Let’s take a look at why Thomas Jefferson interpreted the First Amendment this way. The whole amendment states:
“Congress shall make no law respecting an establishment of religion, or prohibiting the free exercise thereof; or abridging the freedom of speech, or of the press; or the right of the people peaceably to assemble, and to petition the government for a redress of grievances.”
The establishment clause (the section that says, “no law respecting an establishment of religion”) has, historically, been broadly applied to the federal government, which in turn applies to state governments through the due process clause (which states that no person shall be “deprived of life, liberty or property without due process of law”) of the Fourteenth Amendment. The Supreme Court ultimately decides how far these protections reach.
It’s worth noting, here, that many of the colonists who settled in North America (perhaps most notably, the Puritans) were actually fleeing state-established religions—the Church of England and the Roman Catholic Church—when they came here. The unification of church and state historically resulted in the persecution of those who did not share the religious beliefs of the state. The cultural and denominational melting pot of America would not allow the formation of another government that dictated what its citizens could believe.
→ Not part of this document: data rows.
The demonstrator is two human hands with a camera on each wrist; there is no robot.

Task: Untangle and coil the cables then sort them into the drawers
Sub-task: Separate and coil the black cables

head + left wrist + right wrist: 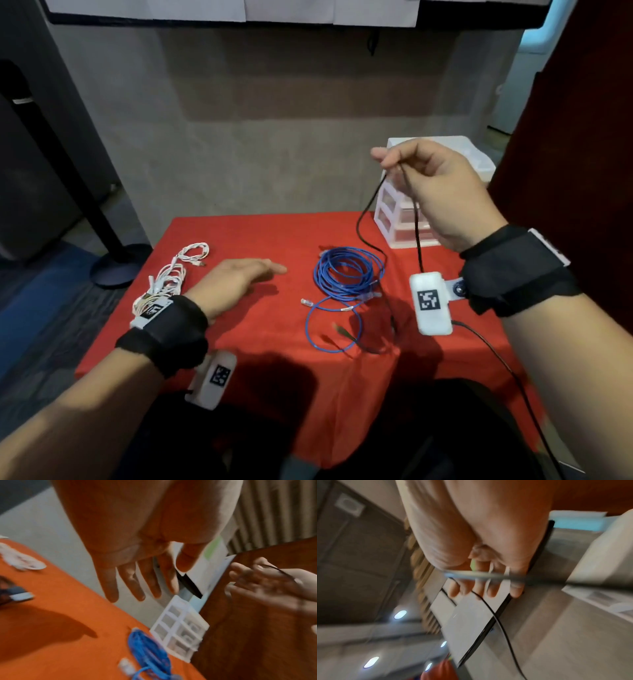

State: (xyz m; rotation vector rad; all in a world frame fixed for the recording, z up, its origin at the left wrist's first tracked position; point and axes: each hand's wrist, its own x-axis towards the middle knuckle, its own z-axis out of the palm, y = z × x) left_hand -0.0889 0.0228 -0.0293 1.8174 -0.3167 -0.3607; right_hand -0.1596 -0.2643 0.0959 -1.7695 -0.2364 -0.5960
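My right hand is raised above the worktop's far right corner, in front of the white drawers. Its grip pinches the black cable between thumb and fingertips; two strands hang down from the pinch, one looping toward the blue cable coiled loosely at the middle of the red cloth. My left hand hovers low over the cloth, palm down, fingers straight and relaxed, its grip holding nothing. The white cable lies bundled at the left edge, just beside my left wrist.
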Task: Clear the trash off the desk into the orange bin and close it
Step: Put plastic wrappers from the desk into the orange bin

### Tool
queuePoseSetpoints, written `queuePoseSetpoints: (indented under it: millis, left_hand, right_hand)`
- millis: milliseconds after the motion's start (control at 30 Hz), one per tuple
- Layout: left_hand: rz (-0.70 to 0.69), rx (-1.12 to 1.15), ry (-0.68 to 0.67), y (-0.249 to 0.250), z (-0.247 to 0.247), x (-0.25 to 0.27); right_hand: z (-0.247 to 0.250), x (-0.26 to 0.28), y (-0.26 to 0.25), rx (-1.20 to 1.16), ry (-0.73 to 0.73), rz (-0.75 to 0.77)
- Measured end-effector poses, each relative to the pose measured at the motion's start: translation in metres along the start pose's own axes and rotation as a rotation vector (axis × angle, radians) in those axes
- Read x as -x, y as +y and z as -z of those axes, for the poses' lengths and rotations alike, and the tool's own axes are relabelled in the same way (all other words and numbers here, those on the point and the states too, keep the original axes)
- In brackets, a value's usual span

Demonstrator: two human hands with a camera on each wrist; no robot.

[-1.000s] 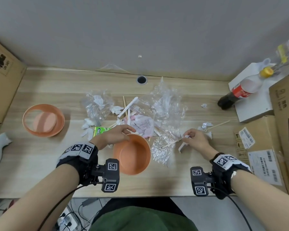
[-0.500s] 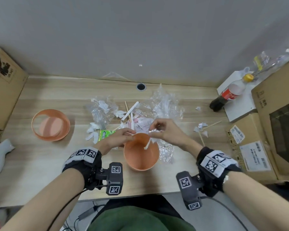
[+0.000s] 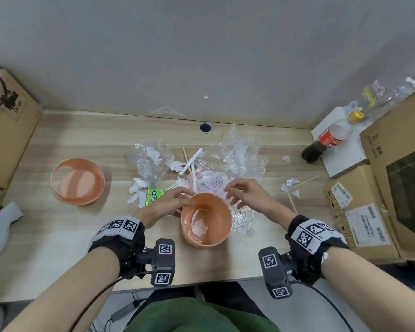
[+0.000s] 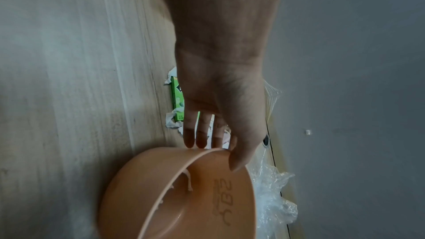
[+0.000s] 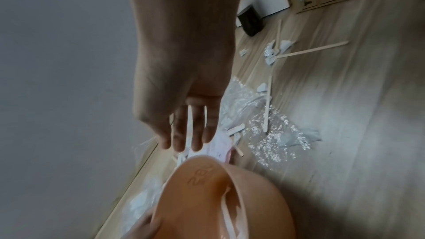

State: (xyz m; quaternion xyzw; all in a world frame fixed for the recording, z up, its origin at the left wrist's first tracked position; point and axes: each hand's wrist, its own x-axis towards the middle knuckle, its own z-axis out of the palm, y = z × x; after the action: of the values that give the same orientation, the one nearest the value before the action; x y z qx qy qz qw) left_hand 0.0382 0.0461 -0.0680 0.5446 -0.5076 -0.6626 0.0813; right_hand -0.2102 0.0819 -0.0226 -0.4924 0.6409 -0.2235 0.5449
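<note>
The orange bin (image 3: 222, 232) stands open at the front middle of the desk, with white paper scraps (image 3: 199, 227) and a stick inside. My left hand (image 3: 185, 200) grips its far-left rim, thumb inside and fingers outside (image 4: 195, 141). My right hand (image 3: 233, 191) hovers open and empty over the far-right rim, fingers spread (image 5: 197, 134). The bin's orange lid (image 3: 78, 180) lies at the left. Beyond the bin lie a pink receipt (image 3: 211, 183), a green gum pack (image 3: 155, 196), clear plastic bags (image 3: 243, 156), wooden sticks (image 3: 292, 202) and a silver wrapper (image 3: 243, 216).
Cardboard boxes (image 3: 359, 212) line the right edge, and another box (image 3: 7, 130) stands at the left. A cola bottle (image 3: 328, 140) lies on a white box at the back right. A white object (image 3: 0, 221) sits at the front left.
My right hand carried a stick and paper scrap from the right of the desk to the bin and let them go; they now lie inside. The left hand kept its grip on the rim.
</note>
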Motion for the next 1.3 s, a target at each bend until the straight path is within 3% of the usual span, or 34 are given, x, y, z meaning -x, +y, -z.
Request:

Thus, the “wall” Jefferson interpreted in the amendment was to protect the diversity of beliefs in the United States and to prevent the perpetuation of persecution for religious beliefs.
Today, however, some people see this wall as the source of persecution in the United States.
Why is the separation of church and state so confusing?
Occasionally, two clauses within the First Amendment arguably conflict with each other. The establishment clause (“[the government] shall make no law respecting an establishment of religion”) and the free exercise clause (“prohibiting the free exercise therof;”) have a sort of give and take relationship.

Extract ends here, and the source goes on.